> [WHAT THE TASK REQUIRES] Only some lines are wanted. Transcribe, exactly, the lines below from the line with "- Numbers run" up to and including the line with "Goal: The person".

Dataset excerpts

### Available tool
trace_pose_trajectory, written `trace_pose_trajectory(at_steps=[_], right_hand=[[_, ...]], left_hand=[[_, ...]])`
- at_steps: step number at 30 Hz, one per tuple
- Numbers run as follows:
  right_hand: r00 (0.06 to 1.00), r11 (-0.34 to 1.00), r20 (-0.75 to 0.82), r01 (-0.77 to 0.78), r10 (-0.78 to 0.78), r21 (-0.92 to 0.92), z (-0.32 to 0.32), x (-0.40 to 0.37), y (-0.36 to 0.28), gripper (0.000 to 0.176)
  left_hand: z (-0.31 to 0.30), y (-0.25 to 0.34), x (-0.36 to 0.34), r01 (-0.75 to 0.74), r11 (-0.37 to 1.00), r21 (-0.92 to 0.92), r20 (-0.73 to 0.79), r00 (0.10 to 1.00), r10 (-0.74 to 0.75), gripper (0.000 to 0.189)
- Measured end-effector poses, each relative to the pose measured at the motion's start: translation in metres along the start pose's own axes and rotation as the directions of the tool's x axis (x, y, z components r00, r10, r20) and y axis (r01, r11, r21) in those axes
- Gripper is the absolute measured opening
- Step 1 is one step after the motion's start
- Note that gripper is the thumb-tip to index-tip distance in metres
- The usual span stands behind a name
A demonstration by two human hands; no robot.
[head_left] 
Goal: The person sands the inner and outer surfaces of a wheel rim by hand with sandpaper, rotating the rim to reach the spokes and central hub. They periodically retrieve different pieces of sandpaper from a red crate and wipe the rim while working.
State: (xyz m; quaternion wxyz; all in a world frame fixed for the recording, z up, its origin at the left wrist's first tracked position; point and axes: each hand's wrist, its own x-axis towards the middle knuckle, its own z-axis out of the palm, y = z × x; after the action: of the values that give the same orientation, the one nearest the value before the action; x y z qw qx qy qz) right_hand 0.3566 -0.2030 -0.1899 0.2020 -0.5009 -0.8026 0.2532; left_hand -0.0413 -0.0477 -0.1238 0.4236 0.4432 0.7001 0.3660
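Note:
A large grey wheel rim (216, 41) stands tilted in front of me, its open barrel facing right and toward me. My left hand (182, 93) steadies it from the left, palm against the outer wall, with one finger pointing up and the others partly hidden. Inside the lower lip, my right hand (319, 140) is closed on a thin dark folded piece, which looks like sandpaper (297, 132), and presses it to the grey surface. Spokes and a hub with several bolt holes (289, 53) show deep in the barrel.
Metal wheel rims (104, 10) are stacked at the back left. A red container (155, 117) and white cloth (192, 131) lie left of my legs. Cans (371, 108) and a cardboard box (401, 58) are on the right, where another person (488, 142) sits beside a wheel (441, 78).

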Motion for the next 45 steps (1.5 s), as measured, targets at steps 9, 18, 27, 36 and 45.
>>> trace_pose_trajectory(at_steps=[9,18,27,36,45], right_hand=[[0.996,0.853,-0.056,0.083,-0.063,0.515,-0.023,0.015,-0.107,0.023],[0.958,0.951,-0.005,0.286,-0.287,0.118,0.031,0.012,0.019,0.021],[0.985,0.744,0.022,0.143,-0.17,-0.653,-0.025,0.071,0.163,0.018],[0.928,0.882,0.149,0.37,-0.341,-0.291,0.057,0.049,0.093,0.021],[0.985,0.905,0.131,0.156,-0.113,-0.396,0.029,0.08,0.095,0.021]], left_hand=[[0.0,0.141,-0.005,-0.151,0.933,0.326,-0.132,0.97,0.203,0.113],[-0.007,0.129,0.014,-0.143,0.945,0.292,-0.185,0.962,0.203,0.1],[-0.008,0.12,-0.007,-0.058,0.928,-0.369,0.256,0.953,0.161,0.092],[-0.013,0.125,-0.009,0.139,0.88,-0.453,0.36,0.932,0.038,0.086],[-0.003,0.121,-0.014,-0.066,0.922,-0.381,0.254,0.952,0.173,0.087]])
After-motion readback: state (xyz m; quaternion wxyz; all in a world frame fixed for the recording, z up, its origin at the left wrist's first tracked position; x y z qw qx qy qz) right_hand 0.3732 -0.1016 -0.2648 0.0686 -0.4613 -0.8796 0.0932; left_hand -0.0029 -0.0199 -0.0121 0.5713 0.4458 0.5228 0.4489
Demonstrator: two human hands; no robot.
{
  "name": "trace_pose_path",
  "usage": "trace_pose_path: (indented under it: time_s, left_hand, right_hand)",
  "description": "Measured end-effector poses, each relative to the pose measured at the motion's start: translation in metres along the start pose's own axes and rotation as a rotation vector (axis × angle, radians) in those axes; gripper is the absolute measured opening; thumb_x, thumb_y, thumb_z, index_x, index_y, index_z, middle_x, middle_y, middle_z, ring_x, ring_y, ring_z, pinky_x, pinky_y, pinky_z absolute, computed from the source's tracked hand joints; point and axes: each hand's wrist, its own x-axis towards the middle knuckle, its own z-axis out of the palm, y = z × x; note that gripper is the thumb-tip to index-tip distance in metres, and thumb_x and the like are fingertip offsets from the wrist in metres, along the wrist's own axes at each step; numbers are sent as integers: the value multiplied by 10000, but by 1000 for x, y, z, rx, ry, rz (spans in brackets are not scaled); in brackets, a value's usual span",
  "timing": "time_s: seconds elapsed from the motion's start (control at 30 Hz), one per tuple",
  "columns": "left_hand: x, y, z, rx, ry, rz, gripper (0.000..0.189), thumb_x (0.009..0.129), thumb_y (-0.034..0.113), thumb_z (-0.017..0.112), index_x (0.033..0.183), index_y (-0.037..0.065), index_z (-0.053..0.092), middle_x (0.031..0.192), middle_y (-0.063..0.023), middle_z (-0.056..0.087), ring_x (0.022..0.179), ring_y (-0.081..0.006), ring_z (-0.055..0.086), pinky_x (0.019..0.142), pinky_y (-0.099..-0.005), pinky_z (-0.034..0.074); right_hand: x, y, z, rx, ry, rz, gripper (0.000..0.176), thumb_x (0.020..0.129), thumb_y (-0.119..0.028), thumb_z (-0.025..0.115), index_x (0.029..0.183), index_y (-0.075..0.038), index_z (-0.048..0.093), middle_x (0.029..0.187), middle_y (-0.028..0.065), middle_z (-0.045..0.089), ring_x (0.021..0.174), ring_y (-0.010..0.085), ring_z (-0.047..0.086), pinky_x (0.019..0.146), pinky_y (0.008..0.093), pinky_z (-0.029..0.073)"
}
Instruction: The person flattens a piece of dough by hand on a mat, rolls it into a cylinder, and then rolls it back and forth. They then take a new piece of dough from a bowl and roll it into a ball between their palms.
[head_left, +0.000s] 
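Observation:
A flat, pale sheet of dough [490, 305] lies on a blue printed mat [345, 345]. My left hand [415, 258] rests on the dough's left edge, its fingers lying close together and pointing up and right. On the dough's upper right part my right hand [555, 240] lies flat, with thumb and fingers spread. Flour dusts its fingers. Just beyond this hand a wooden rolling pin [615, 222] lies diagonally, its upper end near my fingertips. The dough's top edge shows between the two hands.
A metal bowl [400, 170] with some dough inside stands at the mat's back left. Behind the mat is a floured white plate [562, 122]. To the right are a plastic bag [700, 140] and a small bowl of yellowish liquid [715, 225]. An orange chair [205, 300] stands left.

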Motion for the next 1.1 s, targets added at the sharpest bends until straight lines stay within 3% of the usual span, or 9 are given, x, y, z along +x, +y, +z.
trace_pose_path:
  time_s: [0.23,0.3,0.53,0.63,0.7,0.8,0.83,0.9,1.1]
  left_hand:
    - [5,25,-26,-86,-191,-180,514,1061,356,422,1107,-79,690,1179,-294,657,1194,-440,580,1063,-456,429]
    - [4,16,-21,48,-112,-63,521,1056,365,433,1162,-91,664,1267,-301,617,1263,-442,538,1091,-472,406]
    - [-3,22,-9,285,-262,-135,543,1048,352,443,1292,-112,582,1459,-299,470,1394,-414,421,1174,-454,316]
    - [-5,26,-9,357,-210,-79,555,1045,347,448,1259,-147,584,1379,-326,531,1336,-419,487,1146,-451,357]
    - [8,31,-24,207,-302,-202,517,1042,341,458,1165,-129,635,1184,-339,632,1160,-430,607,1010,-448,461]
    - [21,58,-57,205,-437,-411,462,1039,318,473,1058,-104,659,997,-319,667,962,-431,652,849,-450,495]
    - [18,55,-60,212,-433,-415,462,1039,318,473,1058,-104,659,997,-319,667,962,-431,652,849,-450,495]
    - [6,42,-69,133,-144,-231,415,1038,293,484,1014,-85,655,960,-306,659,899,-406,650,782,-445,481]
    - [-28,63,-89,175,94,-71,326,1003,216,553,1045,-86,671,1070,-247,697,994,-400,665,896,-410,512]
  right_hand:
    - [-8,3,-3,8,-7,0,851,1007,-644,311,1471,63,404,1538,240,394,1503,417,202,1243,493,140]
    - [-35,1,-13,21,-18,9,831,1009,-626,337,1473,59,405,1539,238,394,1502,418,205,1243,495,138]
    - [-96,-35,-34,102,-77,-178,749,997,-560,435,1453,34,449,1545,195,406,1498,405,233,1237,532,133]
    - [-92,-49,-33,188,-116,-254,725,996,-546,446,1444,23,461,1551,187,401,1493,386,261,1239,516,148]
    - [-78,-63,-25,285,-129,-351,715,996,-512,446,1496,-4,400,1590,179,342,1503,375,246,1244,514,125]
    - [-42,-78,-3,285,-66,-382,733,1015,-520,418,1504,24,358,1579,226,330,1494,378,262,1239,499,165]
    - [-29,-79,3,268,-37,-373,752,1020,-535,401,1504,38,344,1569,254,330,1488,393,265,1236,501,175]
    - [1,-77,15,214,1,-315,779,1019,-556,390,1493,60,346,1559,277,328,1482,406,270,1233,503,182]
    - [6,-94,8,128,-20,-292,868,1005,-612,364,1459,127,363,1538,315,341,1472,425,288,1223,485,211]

> [EXERCISE RESULT]
- Numbers run as follows:
  right_hand: r00 (0.06 to 1.00), r11 (-0.34 to 1.00), r20 (-0.75 to 0.82), r01 (-0.77 to 0.78), r10 (-0.78 to 0.78), r21 (-0.92 to 0.92), z (-0.32 to 0.32), x (-0.40 to 0.37), y (-0.36 to 0.28), gripper (0.000 to 0.176)
  left_hand: z (-0.31 to 0.30), y (-0.25 to 0.34), x (-0.36 to 0.34), r01 (-0.75 to 0.74), r11 (-0.37 to 1.00), r21 (-0.92 to 0.92), r20 (-0.73 to 0.79), r00 (0.10 to 1.00), r10 (-0.74 to 0.75), gripper (0.000 to 0.189)
- Measured end-effector poses, each relative to the pose measured at the motion's start: translation in metres along the start pose's own axes and rotation as the directions of the tool's x axis (x, y, z components r00, r10, r20) and y axis (r01, r11, r21) in those axes
- Gripper is the absolute measured opening
- Step 1 is one step after the motion's start
- Note that gripper is the thumb-tip to index-tip distance in metres
- The usual span stands behind a name
A demonstration by two human hands; no robot.
[head_left] 
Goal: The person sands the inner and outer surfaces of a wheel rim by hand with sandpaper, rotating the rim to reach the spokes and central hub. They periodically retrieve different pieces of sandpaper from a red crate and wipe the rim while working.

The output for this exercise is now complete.